Os Vianas e a presidência
Uma curiosidade com seu sobrenome marcou sua passagem pelo Americano. Um boato de que ele seria filho do polêmico Eduardo Vianna, o Caixa D’Água, ex-presidente da Federação de Futebol do Rio e torcedor apaixonado do clube campista.


“Tínhamos uma relação muito boa, era um amigo que me tratava muito bem e tinha um amor gigante pelo Americano. Me ajudou muito nos contratos que assinei com o clube. Mas essa história do parentesco era muito engraçada. Quando íamos jogar fora de casa, as torcidas adversárias pegavam no meu pé, por ser parente do Caixa D’Água (risos)”, conta o ex-atacante, lembrando do apoio do dirigente em sua passagem por São Januário.
“Não tinha empresário e nem representantes, eu mesmo negociava meus contratos. Me reuni com o Eurico Miranda e não chegamos em um acordo. Saí da sala e fiz um contato com o Eduardo Viana explicando a situação. Logo depois, o Eurico me chamou de volta e disse que, além de esperto, também tinha padrinho forte.

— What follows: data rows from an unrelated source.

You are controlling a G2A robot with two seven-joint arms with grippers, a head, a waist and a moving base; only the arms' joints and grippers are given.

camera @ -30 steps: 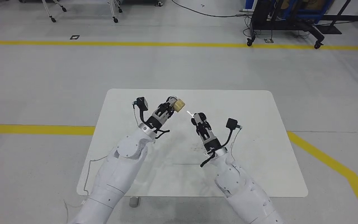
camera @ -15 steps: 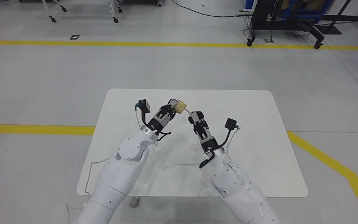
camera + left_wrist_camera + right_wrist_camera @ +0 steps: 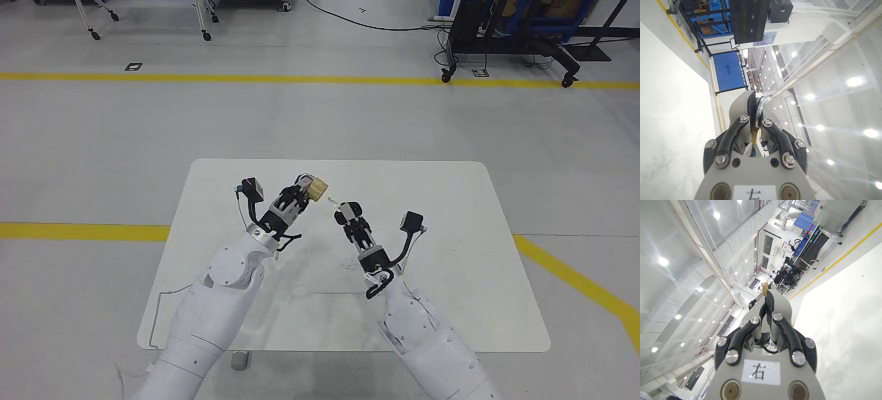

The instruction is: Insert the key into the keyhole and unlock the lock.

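Right end effector (image 3: 345, 211): closed on the key (image 3: 335, 205), blade pointing toward the lock. Left end effector (image 3: 304, 192): clamped on the lock (image 3: 317, 188), brass body at its fingertips. Both are held above the desk (image 3: 450, 220), toward its far edge. Key tip lies near the lock with a gap between them; the keyhole is too small to make out. Assessed step: alignment before insertion. Next move calls for lining the blade up with the keyhole, a short straight push, then a turn. Misalignment risks jamming.
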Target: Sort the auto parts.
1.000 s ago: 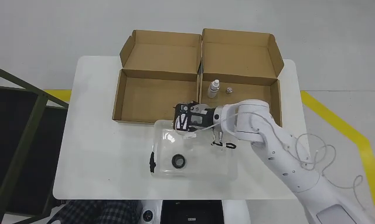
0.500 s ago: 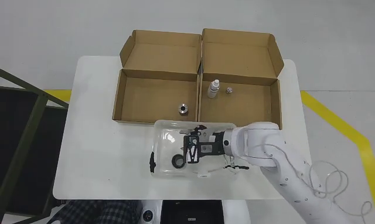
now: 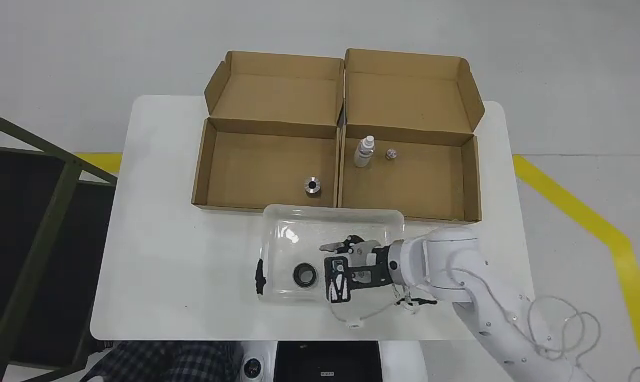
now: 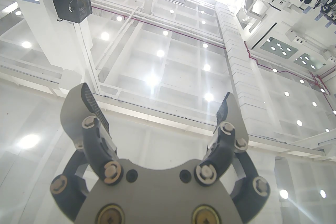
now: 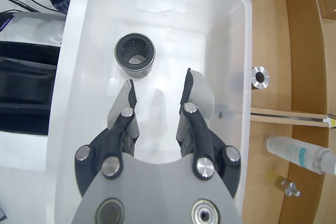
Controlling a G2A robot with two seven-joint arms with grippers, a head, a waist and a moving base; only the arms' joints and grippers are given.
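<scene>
1. Currently the right tool [image 5: 158, 86] hangs inside the clear bin [image 5: 244, 33], its fingers spread and holding nothing.
2. It is aimed at the black sleeve part [image 5: 134, 57], which stands on end on the bin floor just beyond the fingertips, apart from them.
3. That part sits off the tool's midline, nearer 1 finger than the other. I would centre the tool on it first, so neither fingertip lands on its rim.
4. Next I would lower the tool until the ribbed pads face the round side wall about midway up, then close slowly. A smooth cylinder will likely slip or tip if caught near its top edge.
5. The bin's near wall deserves care on the lift. Going straight up before turning toward the boxes should keep the part off the rim.
6. On the worktop [image 3: 160, 232] beyond the bin, the left cardboard box [image 3: 250, 172] holds 1 silver part [image 3: 313, 185]. The right cardboard box [image 3: 430, 182] holds a bottle [image 3: 364, 150] and a small fitting [image 3: 392, 153].
7. By shape the sleeve seems closer to the silver part, so the left box looks the likelier home, though that is a guess.
8. Meanwhile the left tool [image 4: 156, 93] points up at the ceiling, fingers wide apart and empty.
</scene>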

Fechamos contrato pelos termos que eu tinha pedido”.


A experiência vivida no futebol foi determinante no pós-campo. Foi diretor de futebol e eleito presidente do Americano. Atualmente é vice-presidente da Fundação Municipal de Esportes da Prefeitura de Campos.
“Ser jogador era mil vezes melhor (risos). Tirando as brincadeiras, ser presidente é uma tarefa muito árdua e tive esse privilégio por três anos no Americano. Assumi o cargo em um dos momentos mais complicados da história do clube, mas com seriedade, transparência e credibilidade, fizemos um grande trabalho, honrando compromissos e não atrasando salários”.